Wednesday, May 22, 2013

Joseph Tilley Papers: Judgement Day

This is the 5th and final posts concerning the court case of Joseph Tilley vs. John Dent that I blogged about previously. Here are the links to the previous post: 

Recap: In March of 1865 my 4th Gr-Grandfather Joseph Tilley, a former slave, sued a white man named John Dent just two months after slavery ended in Missouri.  He was too poor to pay for the fees to sue, so he petitioned the court to execute his claim as a poor person. John Dent responded to the suit by claiming that my grandfather, Joseph, actually owed him money for moving and boarding him and his wife & kids. The spring court session ended at the end of May.....

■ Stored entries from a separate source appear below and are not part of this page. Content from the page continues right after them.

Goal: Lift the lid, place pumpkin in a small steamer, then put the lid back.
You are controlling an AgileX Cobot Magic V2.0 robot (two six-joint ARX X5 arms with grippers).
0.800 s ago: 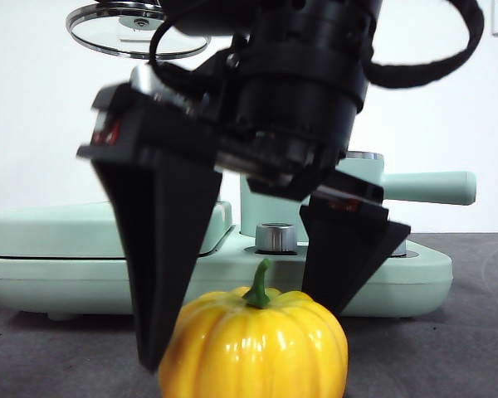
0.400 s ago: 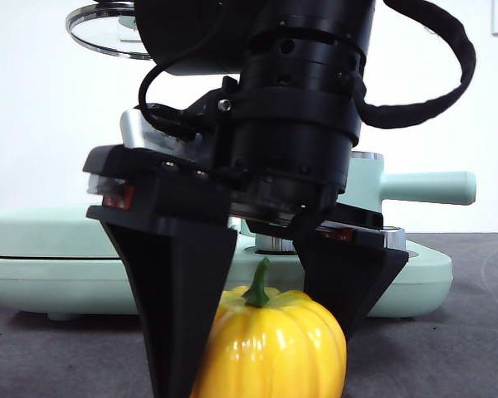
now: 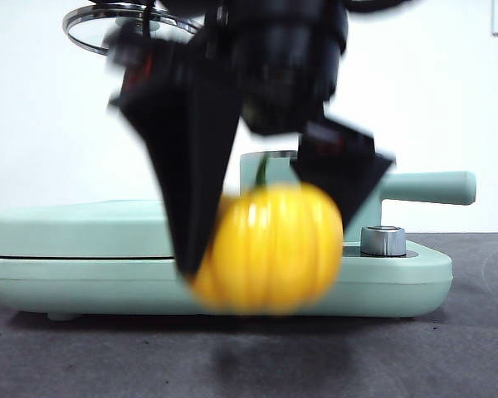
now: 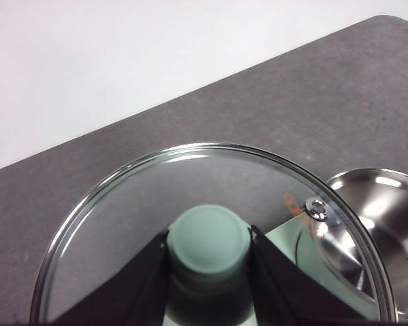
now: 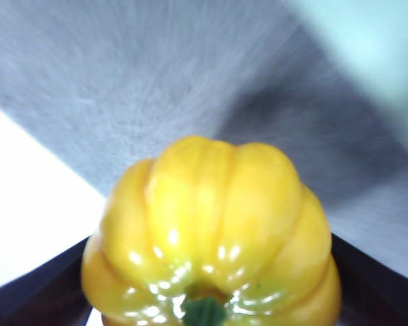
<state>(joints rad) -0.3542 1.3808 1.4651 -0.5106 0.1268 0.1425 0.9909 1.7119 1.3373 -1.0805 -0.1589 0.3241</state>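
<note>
Dark grey table (image 3: pixel 465 356) under a wide mint-green cooker base (image 3: pixel 83 274), flat on its surface.

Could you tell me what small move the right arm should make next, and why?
Probably carry the pumpkin up and back over the small steamer. The right tool grips it clear of the table, in front of and below the pot's rim, while the left tool holds the lid aside, leaving the pot uncovered.

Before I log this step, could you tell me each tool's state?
Left tool: shut on the lid knob.
Right tool: shut on the pumpkin, lifted.
</note>
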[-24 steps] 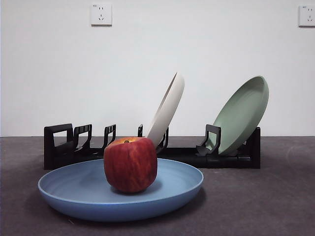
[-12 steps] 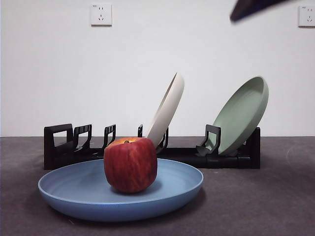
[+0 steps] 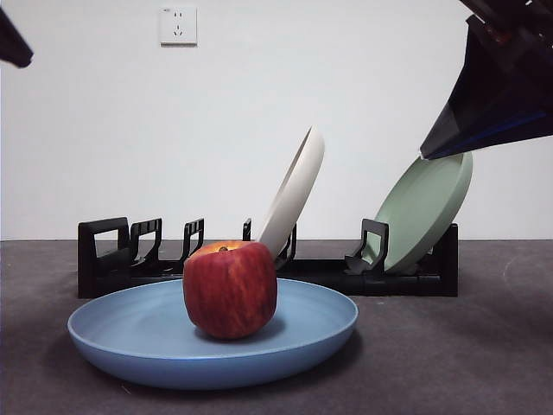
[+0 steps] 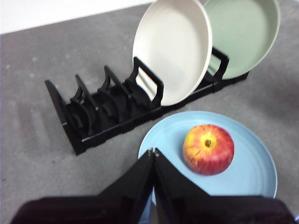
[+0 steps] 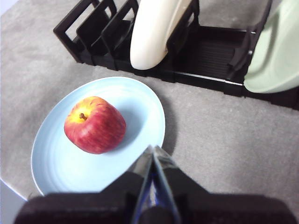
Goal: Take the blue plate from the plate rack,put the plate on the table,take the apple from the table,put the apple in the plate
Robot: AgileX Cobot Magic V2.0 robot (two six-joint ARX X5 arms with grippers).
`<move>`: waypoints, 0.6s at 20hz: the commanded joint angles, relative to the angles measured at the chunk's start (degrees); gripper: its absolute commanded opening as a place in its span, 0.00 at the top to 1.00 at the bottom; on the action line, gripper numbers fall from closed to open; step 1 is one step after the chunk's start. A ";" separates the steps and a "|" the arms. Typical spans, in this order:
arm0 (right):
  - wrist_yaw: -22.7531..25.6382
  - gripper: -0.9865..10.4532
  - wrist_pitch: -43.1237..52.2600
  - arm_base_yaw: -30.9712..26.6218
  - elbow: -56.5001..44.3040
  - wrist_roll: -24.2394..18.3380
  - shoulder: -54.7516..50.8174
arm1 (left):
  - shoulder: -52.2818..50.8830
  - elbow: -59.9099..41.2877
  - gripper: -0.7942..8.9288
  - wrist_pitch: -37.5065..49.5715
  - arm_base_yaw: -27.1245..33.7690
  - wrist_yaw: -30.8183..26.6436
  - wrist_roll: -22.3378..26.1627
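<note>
I take the apple as my reference. It sits upright on the blue plate, stem dimple up, resting on the plate's floor a little off centre and clear of the rim. The plate lies flat on the table, which I see as dark grey and matte all around it.

From the left wrist camera, the left gripper hangs above the plate's rim on the near side of the apple, apart from the fruit and touching nothing. Its two black jaws are pressed together to a point with nothing between them. From the right wrist camera, the right gripper is likewise above the plate's edge, beside the apple but not in contact. Its jaws also meet at the tips and grip nothing.

Behind the apple stands the plate rack, long, low and black, just beyond the blue plate's far rim. Several of its upright holders nearest the apple's far side are bare. A cream-white plate leans in a slot directly behind the apple. Further along the rack from the apple, a sage-green plate leans at the end slot. Beyond the rack I see a white wall with a wall socket.
</note>
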 commanded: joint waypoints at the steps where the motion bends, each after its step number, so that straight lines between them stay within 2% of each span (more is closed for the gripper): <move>1: 0.20 0.91 0.50 0.07 -0.11 1.29 -0.17 | 0.00 -0.26 0.92 -0.61 0.07 -0.04 -0.68; 8: 0.17 0.91 0.50 0.07 -0.11 1.29 -0.20 | -0.33 -0.31 0.92 -0.81 0.09 0.22 -0.68; 9: 0.17 0.91 0.50 0.07 -0.11 1.29 -0.20 | -2.01 -0.28 0.92 -1.27 0.61 -1.01 1.09; 10: 0.17 0.91 0.50 0.07 -0.11 1.29 -0.20 | -3.37 -0.28 0.92 -1.18 1.99 -2.67 3.19; 12: 0.20 0.91 0.50 0.07 -0.11 1.29 -0.20 | -6.60 -0.66 0.92 -0.15 8.46 -1.25 3.63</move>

Later on that year when the court resumed, on December 5th a judgement was made. I had already made a pretty strong assumption that my 4th gr-grandfather would lose the case. Just didn't seem likely to me that a black man- suing a white man-in Missouri- 2 months after slavery ended would get a victory or justice...

8th day- Dec 5th

Joseph Tilley Plaintiff
John Dent Defendant
                                                                               Now at this day comes the plaintiff by atty(attorney) and it appearing to the court that the defendant has been duly served with process at least fifteen days before the first day of the present term of this court, and having failed to plead answer or ? to plaintiffs petition the same is taken as confessed, and this action being founded on an open account whereby the defendants indebtedness is ascertained on examinations of the same the court doth find that the said defendant is indebted to plaintiff in the sum of one hundred and fifty dollars, for his debt, it is therefore considered, adjudged and decreed by the court that the plaintiff have and recover of and from the defendant his said debt together with his costs laid out and expended in this behalf and that he have therefor execution.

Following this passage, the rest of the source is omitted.